Managing Uncertainty in Benefit-Cost Analysis
Key Takeaways
- •36.7% of FY2023 non‑transfer rules lack cost/benefit numbers
- •Qualitative welfare effects can skew regulatory outcomes
- •Breakeven analysis offers a pragmatic alternative under uncertainty
- •Courts reject vague cost estimates as insufficient justification
- •Empirical studies can monetize habitat impacts via benefit‑transfer
Summary
Since the Reagan era, federal agencies have relied on benefit‑cost analysis to justify regulations, but a 2025 OMB report shows that over a third of major non‑transfer rules still lack quantified costs or benefits. Scholars argue this gap fuels both over‑ and under‑regulation, especially when qualitative welfare effects—such as habitat “stigma” under the Endangered Species Act—are left unmonetized. The article highlights alternative methods like breakeven analysis, which the FDA successfully used for food safety rules, and stresses courts’ intolerance for vague cost estimates. It calls for systematic quantification to restore analytical rigor.
Pulse Analysis
Benefit‑cost analysis has been the cornerstone of U.S. regulatory oversight for decades, yet its effectiveness hinges on the ability to translate disparate impacts into a common monetary metric. When agencies encounter uncertainty—whether due to data gaps, complex ecological interactions, or unpredictable market responses—they often resort to qualitative descriptions. This practice creates a transparency problem: stakeholders cannot gauge how such effects weigh against quantified costs, leading to potential regulatory bias and reduced public trust.

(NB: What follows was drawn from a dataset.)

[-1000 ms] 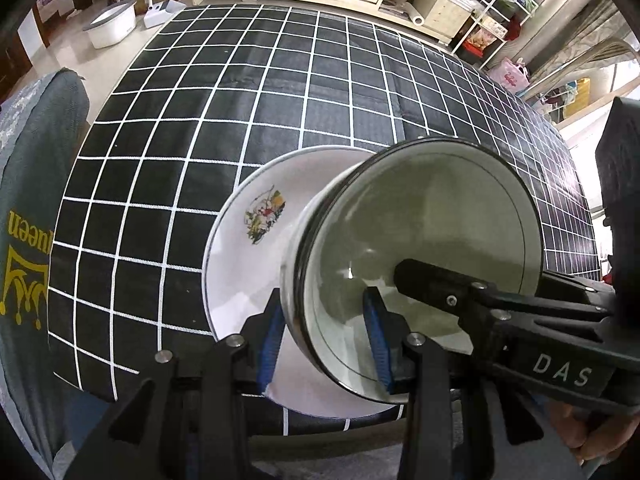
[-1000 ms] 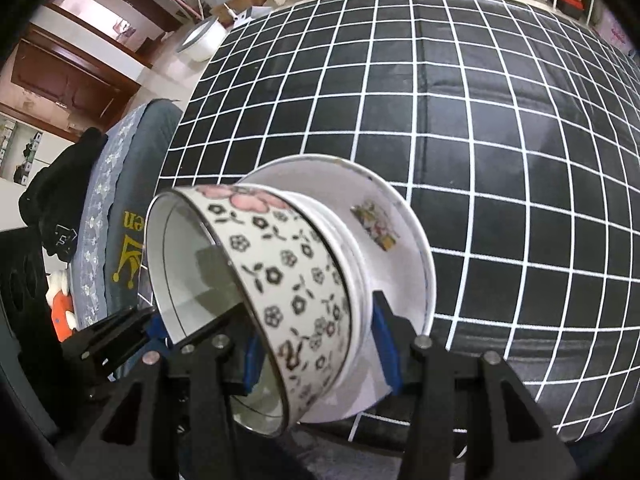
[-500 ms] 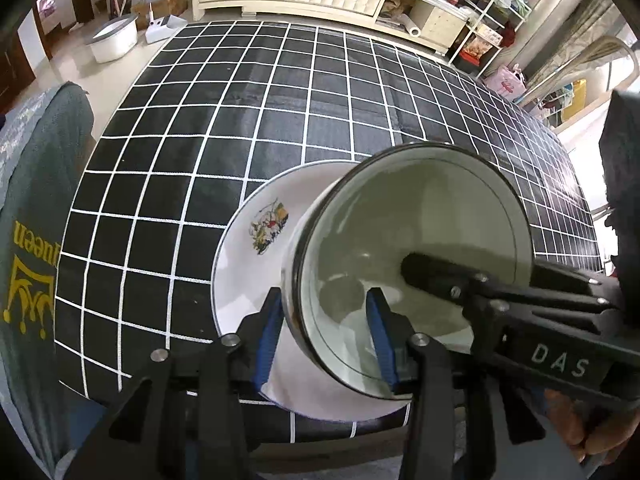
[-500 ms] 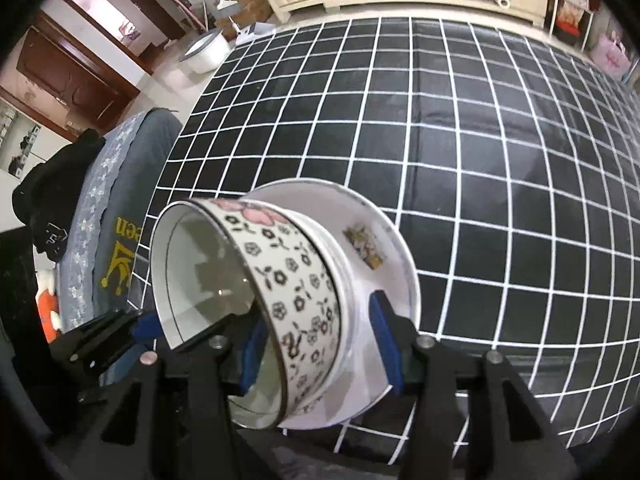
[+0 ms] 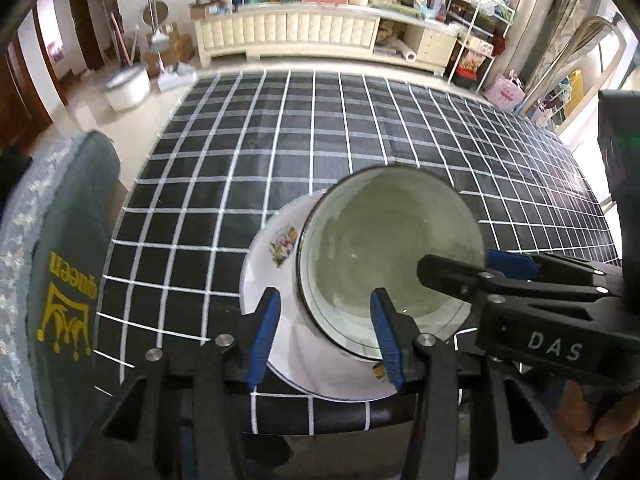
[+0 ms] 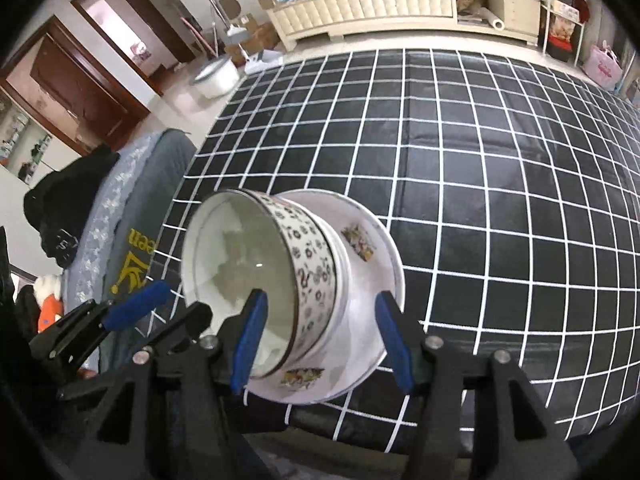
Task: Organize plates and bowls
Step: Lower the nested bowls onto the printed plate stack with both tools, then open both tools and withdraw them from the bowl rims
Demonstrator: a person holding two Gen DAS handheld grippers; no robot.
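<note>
A bowl (image 5: 384,256) with a black floral band (image 6: 308,264) stands on a white decorated plate (image 5: 276,280) near the front edge of the checked table; it seems nested in a second white bowl. My left gripper (image 5: 325,320) straddles the bowl's near wall, one pad inside and one outside. Its jaws are opening and neither pad touches the wall. My right gripper (image 6: 322,316) straddles the wall from the other side, open, its outer pad clear over the plate (image 6: 372,276). Each gripper also shows in the other's view: right gripper (image 5: 468,276), left gripper (image 6: 136,304).
The black tablecloth with white grid lines (image 5: 320,140) spreads far beyond the plate. A chair with a grey cover and yellow print (image 5: 68,288) stands at the table's left. A person's hand (image 5: 592,424) holds the right gripper. A cream cabinet (image 6: 380,4) lines the far wall.
Both grippers have risen and drawn back, and their jaws have widened off the bowl's wall. The bowl has settled more upright on the plate.
</note>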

Recent case studies illustrate both the pitfalls and viable workarounds. The Endangered Species Act’s critical‑habitat designations generate "perceptional" effects on land values that are frequently labeled as unknown, despite a robust literature linking habitat status to property prices. Benefit‑transfer techniques, which adapt willingness‑to‑pay estimates from prior research, can fill these gaps without demanding costly primary studies. Conversely, the FDA’s 2015 food‑facility rule leveraged breakeven analysis, setting a clear threshold of illness reduction needed to justify compliance costs. By framing the decision in terms of a minimum benefit level, the agency sidestepped precise probability estimates while still providing a defensible economic rationale.
The legal landscape reinforces the need for rigorous quantification. Courts have repeatedly rejected agency excuses of “insufficient data,” insisting that regulators exercise expertise to produce the best possible economic estimates. Moving forward, agencies should institutionalize mixed‑method approaches—combining empirical monetization, benefit‑transfer, and breakeven thresholds—to ensure that all welfare effects receive comparable analytical treatment. Such reforms would enhance the predictive power of benefit‑cost analysis, reduce litigation risk, and promote more balanced regulatory outcomes.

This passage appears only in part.